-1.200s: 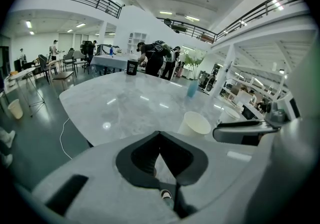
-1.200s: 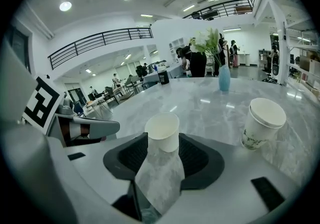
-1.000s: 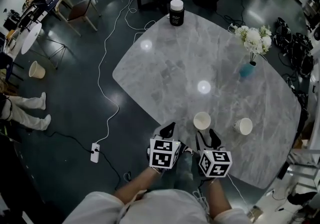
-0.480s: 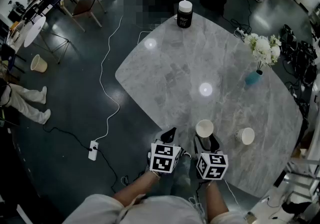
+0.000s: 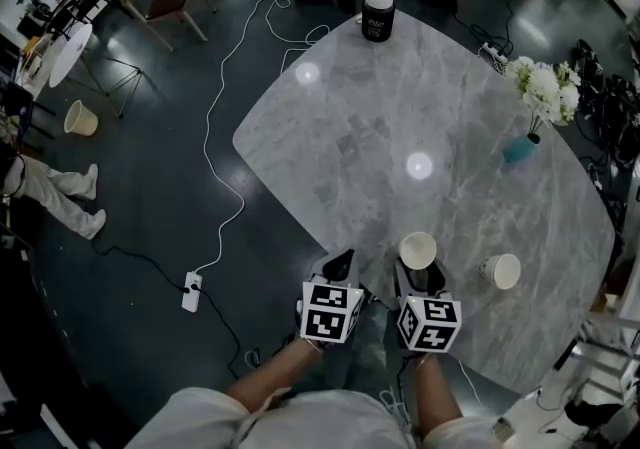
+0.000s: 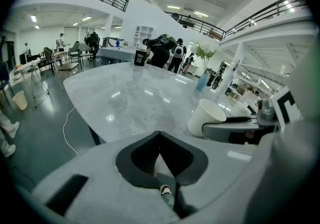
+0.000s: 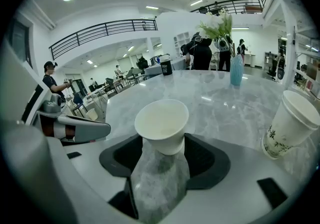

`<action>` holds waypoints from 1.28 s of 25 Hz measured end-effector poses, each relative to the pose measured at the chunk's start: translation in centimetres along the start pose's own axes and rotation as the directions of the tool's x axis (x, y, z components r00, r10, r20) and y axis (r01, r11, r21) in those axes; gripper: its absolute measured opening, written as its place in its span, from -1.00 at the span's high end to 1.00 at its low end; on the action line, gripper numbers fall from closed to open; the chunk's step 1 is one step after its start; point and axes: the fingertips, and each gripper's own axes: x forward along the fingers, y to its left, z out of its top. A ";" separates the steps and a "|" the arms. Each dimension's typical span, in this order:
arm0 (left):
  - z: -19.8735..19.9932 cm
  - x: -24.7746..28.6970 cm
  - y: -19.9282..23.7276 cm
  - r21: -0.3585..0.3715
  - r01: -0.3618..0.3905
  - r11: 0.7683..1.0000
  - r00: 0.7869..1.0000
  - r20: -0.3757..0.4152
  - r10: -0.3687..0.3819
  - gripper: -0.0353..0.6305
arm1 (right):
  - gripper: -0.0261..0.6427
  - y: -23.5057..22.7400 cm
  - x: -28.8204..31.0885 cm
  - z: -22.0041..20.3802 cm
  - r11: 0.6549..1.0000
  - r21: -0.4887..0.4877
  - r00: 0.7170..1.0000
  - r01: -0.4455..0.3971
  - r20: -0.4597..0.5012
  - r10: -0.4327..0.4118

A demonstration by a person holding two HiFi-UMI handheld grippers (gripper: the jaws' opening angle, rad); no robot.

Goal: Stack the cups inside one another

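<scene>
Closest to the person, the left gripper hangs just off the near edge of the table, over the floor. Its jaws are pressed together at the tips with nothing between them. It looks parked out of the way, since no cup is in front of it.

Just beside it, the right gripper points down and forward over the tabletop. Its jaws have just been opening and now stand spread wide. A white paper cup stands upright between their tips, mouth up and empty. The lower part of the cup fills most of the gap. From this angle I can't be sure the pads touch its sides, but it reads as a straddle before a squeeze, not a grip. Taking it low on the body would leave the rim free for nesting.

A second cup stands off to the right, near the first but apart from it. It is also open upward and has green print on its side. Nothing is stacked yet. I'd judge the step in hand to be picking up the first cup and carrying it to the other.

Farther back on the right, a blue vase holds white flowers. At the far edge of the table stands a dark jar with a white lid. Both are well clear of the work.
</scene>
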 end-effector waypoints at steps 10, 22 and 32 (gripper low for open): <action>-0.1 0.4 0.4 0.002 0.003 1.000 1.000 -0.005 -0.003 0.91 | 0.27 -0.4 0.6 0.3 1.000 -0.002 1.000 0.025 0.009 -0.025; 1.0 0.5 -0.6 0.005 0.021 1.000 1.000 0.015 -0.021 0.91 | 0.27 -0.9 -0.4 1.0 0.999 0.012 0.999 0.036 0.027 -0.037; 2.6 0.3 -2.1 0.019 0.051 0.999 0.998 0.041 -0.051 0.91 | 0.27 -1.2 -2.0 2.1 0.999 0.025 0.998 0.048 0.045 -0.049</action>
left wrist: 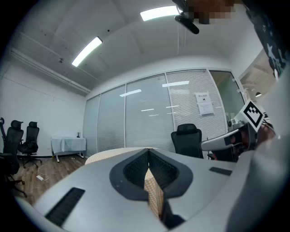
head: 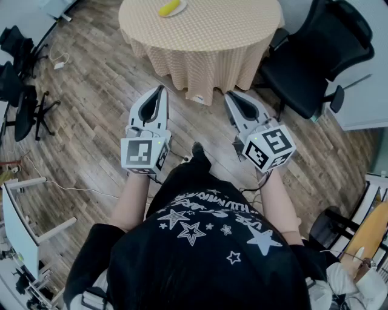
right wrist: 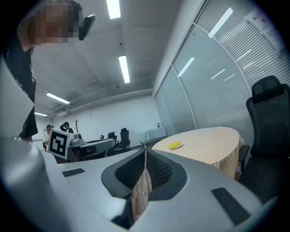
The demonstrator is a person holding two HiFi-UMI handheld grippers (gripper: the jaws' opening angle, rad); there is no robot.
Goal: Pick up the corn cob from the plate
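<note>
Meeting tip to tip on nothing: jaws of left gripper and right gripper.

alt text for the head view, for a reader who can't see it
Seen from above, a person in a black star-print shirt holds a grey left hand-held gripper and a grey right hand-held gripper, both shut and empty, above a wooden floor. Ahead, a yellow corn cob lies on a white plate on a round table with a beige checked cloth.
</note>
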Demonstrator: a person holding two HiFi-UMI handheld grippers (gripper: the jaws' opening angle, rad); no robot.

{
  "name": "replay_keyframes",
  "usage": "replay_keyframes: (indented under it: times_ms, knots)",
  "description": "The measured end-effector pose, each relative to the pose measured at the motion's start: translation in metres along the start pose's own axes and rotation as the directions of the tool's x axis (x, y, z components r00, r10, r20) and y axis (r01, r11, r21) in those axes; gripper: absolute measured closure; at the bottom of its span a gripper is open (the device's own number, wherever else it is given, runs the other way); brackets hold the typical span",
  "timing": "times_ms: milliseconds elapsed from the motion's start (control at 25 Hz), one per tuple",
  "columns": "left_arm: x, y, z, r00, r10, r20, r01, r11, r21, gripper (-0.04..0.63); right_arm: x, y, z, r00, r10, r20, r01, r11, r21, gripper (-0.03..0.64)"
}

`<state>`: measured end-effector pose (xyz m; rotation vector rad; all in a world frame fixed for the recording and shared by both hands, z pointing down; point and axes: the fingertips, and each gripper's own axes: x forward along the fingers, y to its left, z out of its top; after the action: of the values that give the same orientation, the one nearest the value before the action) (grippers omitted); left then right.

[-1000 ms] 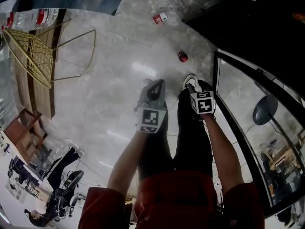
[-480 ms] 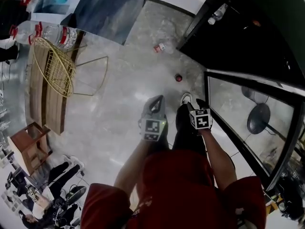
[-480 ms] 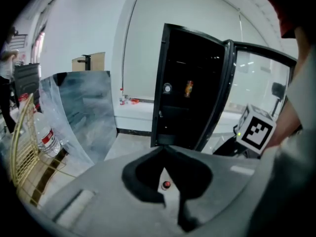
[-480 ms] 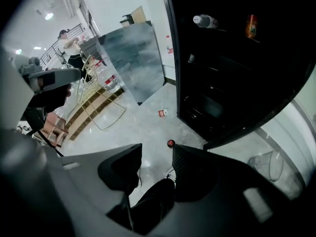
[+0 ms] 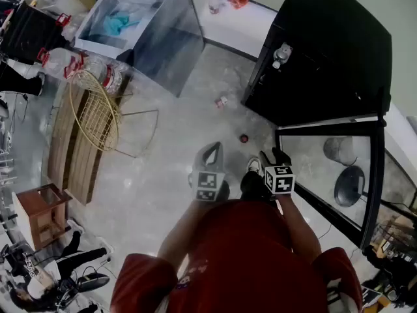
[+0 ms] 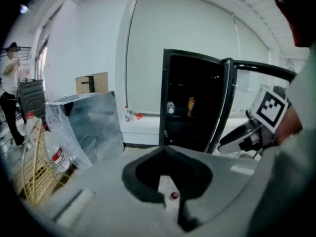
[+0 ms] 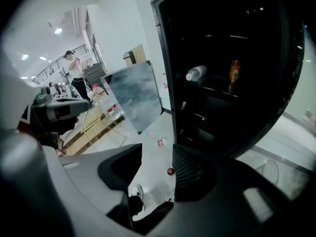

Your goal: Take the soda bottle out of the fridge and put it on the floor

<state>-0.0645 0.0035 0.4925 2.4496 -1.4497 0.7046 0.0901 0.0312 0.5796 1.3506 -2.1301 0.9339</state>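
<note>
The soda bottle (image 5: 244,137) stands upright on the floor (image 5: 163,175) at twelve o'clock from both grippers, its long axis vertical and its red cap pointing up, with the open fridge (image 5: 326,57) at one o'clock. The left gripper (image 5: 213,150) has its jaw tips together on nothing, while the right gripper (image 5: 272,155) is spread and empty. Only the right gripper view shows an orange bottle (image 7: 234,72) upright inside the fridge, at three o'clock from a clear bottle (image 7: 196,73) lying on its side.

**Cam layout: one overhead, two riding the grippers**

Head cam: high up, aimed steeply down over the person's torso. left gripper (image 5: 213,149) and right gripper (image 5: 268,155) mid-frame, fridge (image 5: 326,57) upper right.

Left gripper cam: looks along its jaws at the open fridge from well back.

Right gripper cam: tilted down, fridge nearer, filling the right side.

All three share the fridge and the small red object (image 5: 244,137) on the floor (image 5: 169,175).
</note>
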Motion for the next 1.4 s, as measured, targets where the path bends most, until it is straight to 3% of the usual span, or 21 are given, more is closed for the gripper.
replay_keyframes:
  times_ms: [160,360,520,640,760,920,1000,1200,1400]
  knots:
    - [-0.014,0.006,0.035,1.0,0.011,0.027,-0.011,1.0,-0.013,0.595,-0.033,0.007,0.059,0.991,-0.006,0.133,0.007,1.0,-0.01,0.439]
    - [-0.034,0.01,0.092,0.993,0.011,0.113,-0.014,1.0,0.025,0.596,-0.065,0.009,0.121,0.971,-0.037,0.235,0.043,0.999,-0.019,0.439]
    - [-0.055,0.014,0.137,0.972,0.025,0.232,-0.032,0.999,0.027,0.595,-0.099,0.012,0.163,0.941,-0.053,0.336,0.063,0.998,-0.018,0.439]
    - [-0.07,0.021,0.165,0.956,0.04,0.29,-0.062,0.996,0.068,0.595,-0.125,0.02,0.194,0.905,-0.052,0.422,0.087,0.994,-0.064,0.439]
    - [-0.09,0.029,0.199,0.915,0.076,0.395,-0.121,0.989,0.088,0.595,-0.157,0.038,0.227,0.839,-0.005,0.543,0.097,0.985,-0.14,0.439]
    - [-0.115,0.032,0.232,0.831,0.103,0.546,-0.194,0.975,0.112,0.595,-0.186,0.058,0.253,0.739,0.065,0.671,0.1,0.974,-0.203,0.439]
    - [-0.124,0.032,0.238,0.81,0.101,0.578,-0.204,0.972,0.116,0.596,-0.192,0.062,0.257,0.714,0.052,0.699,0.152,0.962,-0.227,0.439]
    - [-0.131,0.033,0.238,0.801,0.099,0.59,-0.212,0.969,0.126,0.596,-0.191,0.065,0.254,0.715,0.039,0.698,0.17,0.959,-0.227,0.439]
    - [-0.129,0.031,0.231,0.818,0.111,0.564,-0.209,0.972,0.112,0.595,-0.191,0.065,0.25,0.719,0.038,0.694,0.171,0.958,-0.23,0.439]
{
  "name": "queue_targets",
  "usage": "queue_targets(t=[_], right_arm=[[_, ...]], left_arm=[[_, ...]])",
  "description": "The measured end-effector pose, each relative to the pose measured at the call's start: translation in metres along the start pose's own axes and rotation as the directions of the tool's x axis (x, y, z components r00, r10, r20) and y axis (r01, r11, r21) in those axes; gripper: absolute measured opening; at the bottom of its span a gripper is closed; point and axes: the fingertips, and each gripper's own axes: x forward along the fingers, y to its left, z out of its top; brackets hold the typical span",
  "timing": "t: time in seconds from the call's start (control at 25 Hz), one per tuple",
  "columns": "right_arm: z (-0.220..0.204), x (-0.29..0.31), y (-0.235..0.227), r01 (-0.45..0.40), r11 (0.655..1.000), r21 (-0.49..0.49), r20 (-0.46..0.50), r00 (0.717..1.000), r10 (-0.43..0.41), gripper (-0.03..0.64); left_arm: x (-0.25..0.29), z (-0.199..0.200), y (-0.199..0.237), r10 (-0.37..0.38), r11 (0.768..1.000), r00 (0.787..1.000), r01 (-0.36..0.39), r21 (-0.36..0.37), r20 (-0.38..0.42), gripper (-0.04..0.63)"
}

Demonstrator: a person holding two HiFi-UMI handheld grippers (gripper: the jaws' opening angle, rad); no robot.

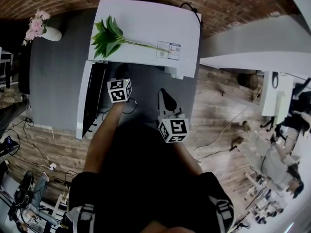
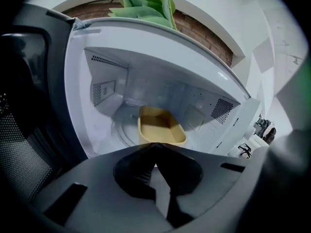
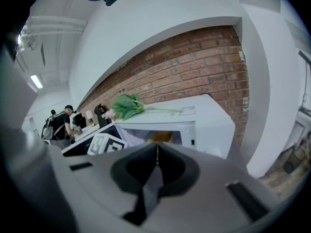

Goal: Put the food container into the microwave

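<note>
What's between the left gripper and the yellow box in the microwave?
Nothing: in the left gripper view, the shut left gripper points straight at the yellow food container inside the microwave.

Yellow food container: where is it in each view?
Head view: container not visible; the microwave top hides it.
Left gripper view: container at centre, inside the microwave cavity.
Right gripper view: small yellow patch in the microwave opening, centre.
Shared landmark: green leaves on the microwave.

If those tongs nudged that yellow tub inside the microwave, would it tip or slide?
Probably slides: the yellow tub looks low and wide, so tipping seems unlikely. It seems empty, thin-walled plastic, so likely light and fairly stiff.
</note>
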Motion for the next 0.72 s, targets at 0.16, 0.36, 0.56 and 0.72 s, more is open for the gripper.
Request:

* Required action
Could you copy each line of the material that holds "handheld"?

* Answer below
A demonstration by a person holding two HiFi-UMI handheld grippers (gripper: the jaws' opening angle, rad); no robot.
The demonstrator is a person holding two HiFi-UMI handheld grippers (gripper: the jaws' opening angle, rad); there is no robot.
Demonstrator: a person holding two HiFi-UMI handheld grippers (gripper: the jaws' opening angle, rad); no robot.
Demonstrator: a person holding two HiFi-UMI handheld grippers (gripper: the jaws' opening angle, rad); no robot.

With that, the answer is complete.